I can't predict when the shakeout will be, but I can predict that not every AI company is going to survive when it happens. The ones that do survive will be the ones that found a viable niche people are willing to pay for, just as the dot-com bubble bursting didn't kill Paypal, eBay, and so on. But there are definitely going to be some companies going bankrupt, that's pretty clear even at this point.
> I'm hearing more and more people outside the tech world talk about the AI bubble, and predicting it's going to pop
I'm juuust about old enough to remember the end of the Lisp Machine bubble (we had one or two at uni in the early 90s, and they were archaic by then). But obviously Lisp machines were the wrong way to go, even if they were a necessary step - obviously, hardware-mediated permanent object storage is the way forwards! POP! Ah, maybe not. Okay but can't you see we need to run all this on a massive transputer plane? POP! Oh. Okay how about this, we actually treat the microcode as the machine language, so the user-facing opcodes are like 256 bits long, and then we translate other instruction sets into that on the fly, like this - the Transmeta Crusoe! It's going to revolutionise everything! POP! Ah, what? Okay well how about...
And we're only up to the early 2000s.
It's bubbles, all the way back.

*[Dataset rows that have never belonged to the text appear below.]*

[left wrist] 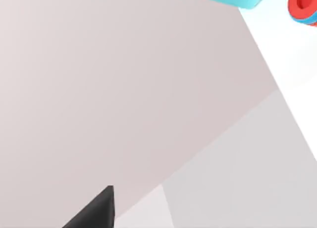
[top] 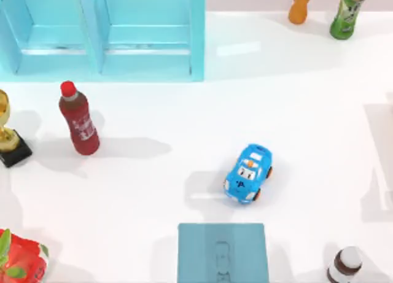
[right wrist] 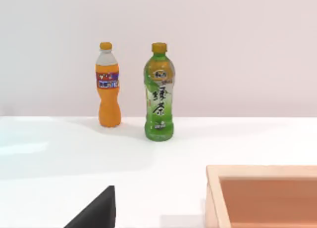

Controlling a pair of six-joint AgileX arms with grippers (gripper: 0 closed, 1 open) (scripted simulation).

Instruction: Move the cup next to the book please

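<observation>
Book [top: 222, 252] at near table edge — trophy cup [top: 8, 132] far left.

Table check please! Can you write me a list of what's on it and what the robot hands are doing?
surface: white table, flat.
job's things: teal book flat at the top view's bottom edge; gold trophy cup upright at the left edge, far from it.
clutter: blue toy car near the book; red bottle, orange bottle, green bottle, dark bottle, red packet, blue shelf unit, wooden box.
grippers: left hand and right hand each a dark tip in own wrist view.
cables: nothing seen.
surroundings: plain pale wall.
</observation>
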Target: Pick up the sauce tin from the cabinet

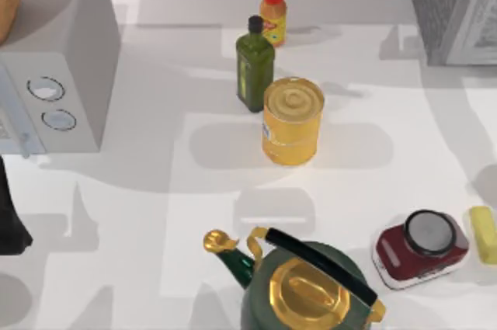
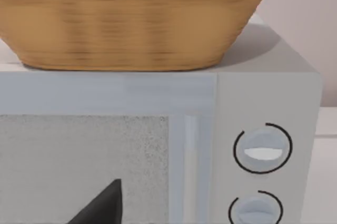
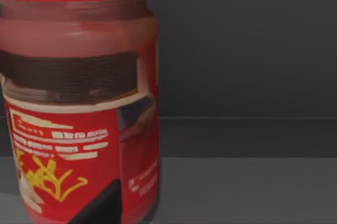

Many of these things were indeed necessary steps - if only so We Learned Not To Do That Again - but ultimately are a footnote in history.
In 30 years' time people will have blog posts about how in the mid-2020s people had this thing where they used huge sheds full of graphics cards to run not-working-properly Boolean algebra to generate page after page after page of pictures of wonky-looking dogs and Santa Clauses, and we'll look at that with the same bemused nostalgia as we do with the line printer Snoopy calendars today.
Lisp machines, Transputers, Transmeta, even RISC were all academic-driven bubbles. They were spun out of university research projects. (Transmeta went indirectly via Bell Labs and Sun, but it was still based on academic ideas.)
The culture was nerdy, and the product promises were too abstract to make sense outside of Nerdania.
They were fundamentally different to the dot com bubble, which was hype-driven, back when "You can shop online!" was a novelty.
The current AI bubble is an interesting hybrid. The tech is wobbly research-grade, but it's been hyped by a cut-throat marketing engine aimed at very specific pain points - addictive social contact for younger proles, "auto-marketing team" for marketers, and "cut staffing and make more money" promises for management.
Most will fail, but I don't say this because I'm a pessimist: it's just that for every AI business idea, there's always at least 10 different competitors.
> I'm hearing more and more people outside the tech world talk about the AI bubble, and predicting it's going to pop
You know what they say about when the taxi driver is giving you strong financial opinions.